The ship/colony will need to enter orbit around a star and drop by a rocky planet at some point, to gather more fissiles and reaction mass (and other materials needed for fixes and upgrades), so it wouldn't be able to stay indefinitely in deep space. If it's fusion-driven, a gas giant may be a good option for both fuel and reaction mass, and icy moons may work well for replacing water.


I'm not talking about travel. I am talking about permanently living between the stars, and essentially living off hydrogen harvested from the interstellar medium.


This is exactly why we need to keep plugging away at fusion - one day we’ll need it in space. It doesn’t have to be cheap, it just has to work.


Of course, whether that's a good investment of resources right now is another question.

Even if we had no other goal than becoming an intergalactic species as soon as possible, we might still benefit from working on other things first.

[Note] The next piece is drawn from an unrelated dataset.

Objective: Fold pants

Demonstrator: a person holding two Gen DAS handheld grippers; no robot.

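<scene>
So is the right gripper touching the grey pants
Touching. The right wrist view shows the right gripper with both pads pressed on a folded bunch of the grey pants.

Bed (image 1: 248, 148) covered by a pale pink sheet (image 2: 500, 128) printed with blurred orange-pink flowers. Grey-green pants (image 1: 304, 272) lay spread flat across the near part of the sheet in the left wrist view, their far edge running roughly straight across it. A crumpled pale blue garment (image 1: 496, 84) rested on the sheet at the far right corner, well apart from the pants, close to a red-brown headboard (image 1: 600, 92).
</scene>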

You are operating under the rather naive assumption that the people and resources used in fusion research are fungible with the people and resources used in other things.

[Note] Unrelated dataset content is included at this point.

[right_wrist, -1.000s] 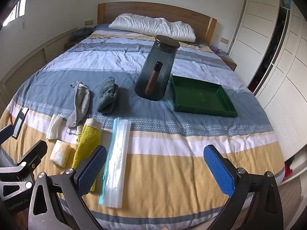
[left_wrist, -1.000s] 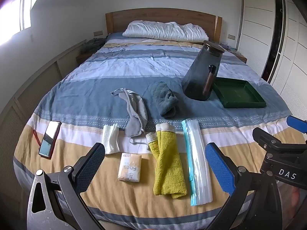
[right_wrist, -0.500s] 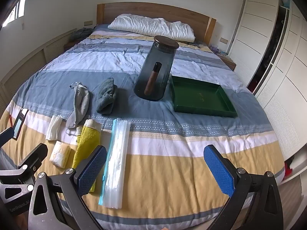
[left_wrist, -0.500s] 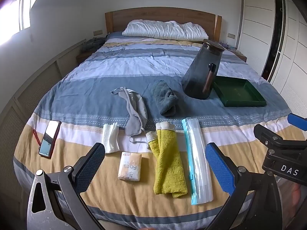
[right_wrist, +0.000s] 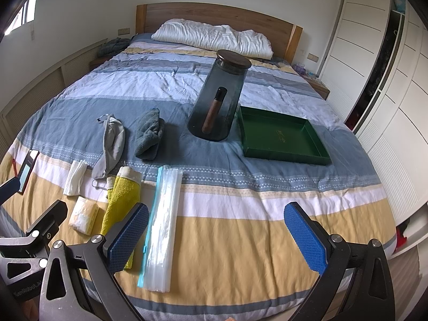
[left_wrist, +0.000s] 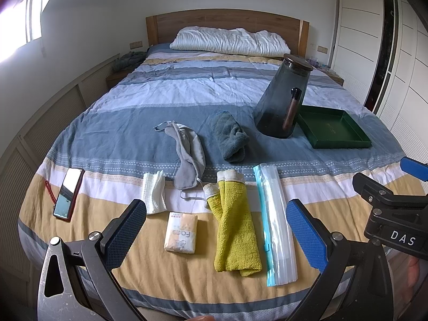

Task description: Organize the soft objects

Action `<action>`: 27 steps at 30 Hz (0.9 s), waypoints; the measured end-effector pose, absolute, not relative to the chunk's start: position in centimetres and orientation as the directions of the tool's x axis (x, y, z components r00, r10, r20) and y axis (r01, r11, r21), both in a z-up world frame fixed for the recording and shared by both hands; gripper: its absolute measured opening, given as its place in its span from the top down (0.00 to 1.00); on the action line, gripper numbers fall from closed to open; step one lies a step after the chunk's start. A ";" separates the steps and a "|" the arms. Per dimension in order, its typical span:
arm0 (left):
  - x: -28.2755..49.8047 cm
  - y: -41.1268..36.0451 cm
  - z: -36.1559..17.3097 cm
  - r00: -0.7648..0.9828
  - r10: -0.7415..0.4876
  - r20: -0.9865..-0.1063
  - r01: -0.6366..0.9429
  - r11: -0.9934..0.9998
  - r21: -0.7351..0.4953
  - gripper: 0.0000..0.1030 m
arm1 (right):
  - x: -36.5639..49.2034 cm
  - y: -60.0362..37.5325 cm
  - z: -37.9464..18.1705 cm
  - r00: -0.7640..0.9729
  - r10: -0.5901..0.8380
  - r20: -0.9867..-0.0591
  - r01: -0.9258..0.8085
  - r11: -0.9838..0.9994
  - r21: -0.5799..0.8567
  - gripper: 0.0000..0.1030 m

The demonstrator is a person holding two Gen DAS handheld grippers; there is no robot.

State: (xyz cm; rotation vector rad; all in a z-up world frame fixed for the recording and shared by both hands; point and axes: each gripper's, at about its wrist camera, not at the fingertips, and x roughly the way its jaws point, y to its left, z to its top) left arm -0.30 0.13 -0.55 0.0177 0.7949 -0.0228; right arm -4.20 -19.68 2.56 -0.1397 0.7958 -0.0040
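So far nothing is in hand: your left gripper (left_wrist: 214,230) hangs above the foot of the striped bed (left_wrist: 187,91) with its blue pads spread wide and nothing between them, and your right gripper (right_wrist: 216,236) is likewise wide apart and empty over bare quilt. The soft things lie in a loose row near the bed's foot: a folded yellow terry towel (left_wrist: 235,230), a small wrapped tissue pack (left_wrist: 182,231) just left of it, a folded white cloth (left_wrist: 153,192), a grey sleep mask (left_wrist: 187,152) with its cord trailing toward the towel, and a rolled grey-blue cloth (left_wrist: 230,136) farther up. A clear zip bag with a blue seal strip (left_wrist: 275,222) lies just right of the towel, and the dark green tray (right_wrist: 281,136) sits well apart beside the smoky glass jar with a dark lid (right_wrist: 219,99). Mind a few likely slips: pinch the towel by one layer and it will probably unfold and drag; the mask's cord may catch the towel as you lift either one; the bag is slick and may slide away instead of opening; and a wide reach toward the tray could knock the tall jar over on the soft quilt. The phone with a red strap (left_wrist: 68,192) is not yours to sort.
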 end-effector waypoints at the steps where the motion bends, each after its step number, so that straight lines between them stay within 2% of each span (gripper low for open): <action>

When you have a bunch of people who know how to build nuclear bombs sitting around with nothing to do, you damn well keep them busy before another country finds them a job.

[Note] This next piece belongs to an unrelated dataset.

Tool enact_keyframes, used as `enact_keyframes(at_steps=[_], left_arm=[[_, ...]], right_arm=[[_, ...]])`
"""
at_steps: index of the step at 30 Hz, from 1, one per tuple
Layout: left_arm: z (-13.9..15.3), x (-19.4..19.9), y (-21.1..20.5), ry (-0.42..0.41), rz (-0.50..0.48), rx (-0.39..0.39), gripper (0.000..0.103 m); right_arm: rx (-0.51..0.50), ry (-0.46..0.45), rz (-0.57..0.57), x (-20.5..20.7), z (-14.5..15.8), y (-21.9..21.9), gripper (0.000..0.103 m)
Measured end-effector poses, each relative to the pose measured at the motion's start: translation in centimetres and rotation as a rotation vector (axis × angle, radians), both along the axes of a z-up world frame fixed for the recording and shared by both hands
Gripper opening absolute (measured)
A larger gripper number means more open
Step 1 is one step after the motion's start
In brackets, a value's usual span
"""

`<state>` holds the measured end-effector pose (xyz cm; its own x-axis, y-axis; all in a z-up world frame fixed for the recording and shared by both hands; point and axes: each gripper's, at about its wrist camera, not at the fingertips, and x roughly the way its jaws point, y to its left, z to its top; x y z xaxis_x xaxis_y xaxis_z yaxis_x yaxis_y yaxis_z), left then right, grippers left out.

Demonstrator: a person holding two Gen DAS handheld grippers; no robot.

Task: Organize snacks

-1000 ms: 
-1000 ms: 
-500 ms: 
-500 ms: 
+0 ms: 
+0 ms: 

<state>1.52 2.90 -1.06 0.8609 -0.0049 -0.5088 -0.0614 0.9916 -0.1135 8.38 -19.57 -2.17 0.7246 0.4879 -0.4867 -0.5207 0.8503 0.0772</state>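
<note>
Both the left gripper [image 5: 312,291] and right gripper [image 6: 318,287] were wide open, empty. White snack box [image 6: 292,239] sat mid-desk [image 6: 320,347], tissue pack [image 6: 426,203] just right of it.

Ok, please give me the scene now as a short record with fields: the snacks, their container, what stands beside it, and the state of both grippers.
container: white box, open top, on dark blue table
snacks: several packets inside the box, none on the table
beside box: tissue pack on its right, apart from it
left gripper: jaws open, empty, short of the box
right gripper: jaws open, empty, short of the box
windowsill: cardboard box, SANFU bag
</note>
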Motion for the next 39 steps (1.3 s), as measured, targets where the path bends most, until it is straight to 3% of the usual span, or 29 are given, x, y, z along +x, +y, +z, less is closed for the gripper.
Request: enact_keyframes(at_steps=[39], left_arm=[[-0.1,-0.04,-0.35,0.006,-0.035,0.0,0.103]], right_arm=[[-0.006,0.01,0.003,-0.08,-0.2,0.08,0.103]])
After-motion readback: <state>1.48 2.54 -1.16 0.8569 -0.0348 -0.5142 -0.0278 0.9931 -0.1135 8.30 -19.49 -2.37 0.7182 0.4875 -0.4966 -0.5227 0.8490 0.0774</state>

For further discussion, we'd need to be careful whose perspective we are taking and what timescales we are talking about.

You seem to be taking the perspective of individual countries? And not eg humanity.

And timescales of perhaps decades?

On longer timescales: people don't get born knowing how to build nuclear bombs. They are trained up.


Having worked in the field for 6 years, the estimated cost per shot at NIF is roughly $1MM. The estimated cost for a day of shots at OMEGA is $250k-$300k.

The cost per target varies a lot due to the precise manufacturing tolerances and the methods to get them. For example, the sphere with the fuel in it is made by dropping liquid glass from a drop tower. And then metrology is done on hundreds and hundreds of glass spheres.

So though the electricity might cost that, we are talking about a building in which just the lasers and their optical paths take up 3 foot ball fields of advanced warehouse space. And the target chamber is at ultra high vacuum, which is 10 meters in diameter. There are also countless diagnostics, computers, and other electronics, the lights for all the facility, and the number of people required to run it so this delicate experiment goes off without a hitch.

Honestly, it's almost not worth talking about as a power source anytime soon. Even if Q > 2 on NIF there are countless engineering problems that would have to be overcome (and haven't really been thought too hard on in the ICF field) to get a power reactor out of this tech.

My two cents, look towards MIT and CFS for news on their SPARC tokamak and plans for ARC tokamak. Based on some data I have seen, SPARC should hit Q>1 pretty easily. With some estimates of reaching Q> 3 to 9. And before you scoff at it, this reactor design is using magnetic tech that has proven it can withstand and produce a 20T magnetic field! In MCF, field strength and heating are the two key metrics. To put this into perspective, the massive tokamak being built in Europe has a MAX possible field strength of 13T, assuming it's run to the edge of it's theoretical design limitations. The SPARC one hasn't even been run to it's design limitations, most likely due to the mechanical stresses a 20T field produces in a 3-4 meter D coil.


Plus $10M for the target bead.


Where did you see this estimate for hohlraum cost?

The NIF fired 368 shots in 2021:

https://lasers.llnl.gov/for-users/nif-target-shot-metrics

At $10 million per target that would cost $3.7 billion. The annual LLNL budget (which includes NIF) is only $2.8 billion:

https://www.llnl.gov/doing-business/economic-impact

As of 2004, the targets were reported to cost $2500 each:

https://www.osti.gov/servlets/purl/828518


Got it from a comment on here.

The 2004 targets didn't work. Neither did the 368 shots in 2021. Maybe ones that work cost more?

Even $2500 for 1 kWh is rather steep.